Of the 1,987 eligible mother-child pairs, 293 had full data available for analysis. After adjustment for the other factors measured, they found that late pregnancy levels of n-6 PUFA were positively associated with the child’s fat mass at both four and six years (so higher levels of n-6 PUFA were associated with higher levels of fat mass in the child).

However, pregnancy n-6 PUFA levels were not associated with lean body mass at either age. Nor were n-3 PUFA levels associated with either fat mass or lean mass at either age.

How did the researchers interpret the results?

The researchers concluded that the mother’s blood levels of n-6 PUFA during late pregnancy may influence the subsequent child’s body fat levels.

Conclusion

This study of 293 mother-child pairs finds that the mother’s blood levels of n-6 PUFA during late pregnancy influence her child’s body fat levels, with higher blood levels equalling higher child fat levels. The researchers say that n-6 PUFA, derived from plant oils are known to have an influence on fat development. Therefore, they say the observed association may suggest ‘prenatal PUFA exposure could be linked to risk of offspring obesity’.

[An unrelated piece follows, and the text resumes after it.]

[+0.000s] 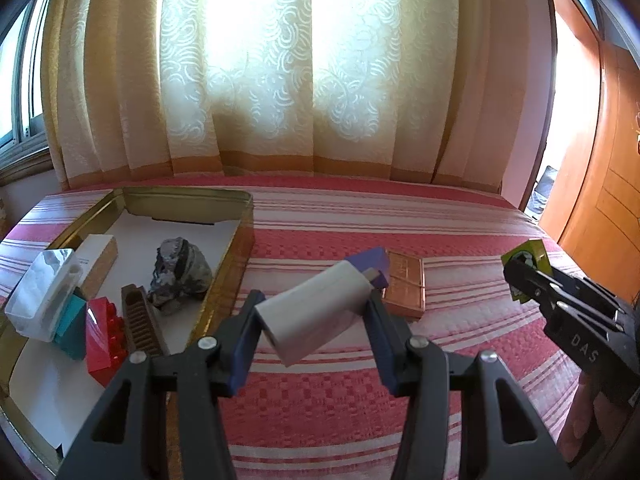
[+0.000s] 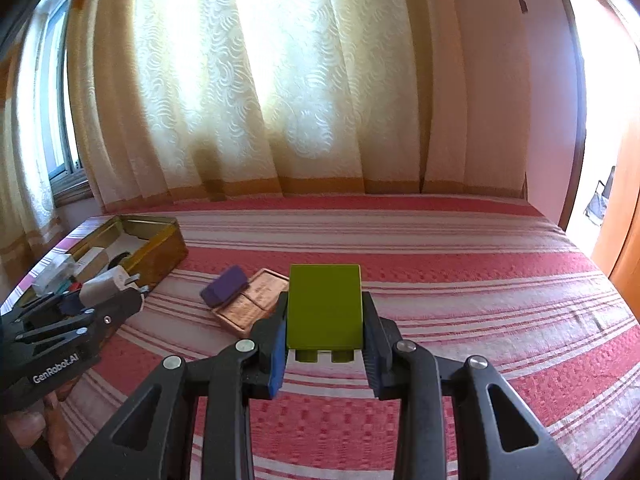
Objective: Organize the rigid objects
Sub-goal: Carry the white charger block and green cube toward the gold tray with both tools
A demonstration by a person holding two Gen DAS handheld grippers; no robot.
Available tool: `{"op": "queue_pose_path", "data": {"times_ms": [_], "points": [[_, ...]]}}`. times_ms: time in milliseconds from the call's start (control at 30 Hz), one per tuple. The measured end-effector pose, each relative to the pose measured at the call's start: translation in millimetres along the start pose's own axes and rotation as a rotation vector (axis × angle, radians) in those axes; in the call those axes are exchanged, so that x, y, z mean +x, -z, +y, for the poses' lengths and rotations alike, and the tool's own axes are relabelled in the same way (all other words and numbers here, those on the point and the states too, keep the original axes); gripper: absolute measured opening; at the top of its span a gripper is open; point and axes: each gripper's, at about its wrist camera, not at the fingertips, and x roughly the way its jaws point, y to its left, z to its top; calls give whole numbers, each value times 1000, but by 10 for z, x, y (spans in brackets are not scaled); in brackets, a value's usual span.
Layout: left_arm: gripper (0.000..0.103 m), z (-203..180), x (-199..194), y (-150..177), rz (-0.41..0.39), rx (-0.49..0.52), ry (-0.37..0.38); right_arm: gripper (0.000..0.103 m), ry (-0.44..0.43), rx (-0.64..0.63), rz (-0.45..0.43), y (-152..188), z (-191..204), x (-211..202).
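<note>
My left gripper (image 1: 312, 312) is shut on a white plug adapter (image 1: 316, 316) and holds it above the bed, right of the gold tin (image 1: 236, 240). My right gripper (image 2: 325, 320) is shut on a green toy brick (image 2: 325, 306), also held above the bed; the brick shows small in the left wrist view (image 1: 524, 264). A purple block (image 2: 224, 280) rests on a copper-coloured flat case (image 2: 252, 304) on the bedspread between both grippers. The tin holds a grey rock (image 1: 180, 276), a red brick (image 1: 102, 340), a teal piece (image 1: 72, 326), a clear box (image 1: 44, 294), a brown comb-like piece (image 1: 142, 324) and a cardboard box (image 1: 98, 258).
The red and white striped bedspread (image 2: 440, 280) spreads right of the tin. Cream curtains (image 2: 280, 100) hang behind the bed. A wooden door (image 1: 600, 160) stands at the right. A window (image 2: 60, 140) is at the left.
</note>
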Motion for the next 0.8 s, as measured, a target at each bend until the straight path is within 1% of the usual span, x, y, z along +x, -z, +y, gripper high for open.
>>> {"op": "queue_pose_path", "data": {"times_ms": [200,533,800], "points": [[50,8,-72,9,-21,10,-2,34,12,-13,-65,16,131,-117],[50,73,-132,21,-33,-5,9,34,10,-8,-114,67,254,-250],[50,104,-184,39,-47,-4,9,34,6,-10,-179,95,341,-385]]}}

However, though this study has merits, including a representative population sample and carrying out detailed assessment of both the mothers and children, it is difficult to draw any reliable conclusions from it.

The study adjusted for child height and various maternal factors during pregnancy, but even with this adjustment it is highly likely that the current body fat levels of the child are influenced by a number of factors, including the diet and activity levels of the child. These in-turn are likely to be influenced by the diet and activity levels of the child’s mother and other parent or family members.

Because of this, it is difficult to prove that the mother’s PUFA intake during pregnancy is associated with child obesity.

In fact, the study hasn’t actually measured obesity in childhood, it has just looked for associations between pregnancy PUFA levels and child’s lean and fat mass.

This study does not change current dietary advice for women during pregnancy.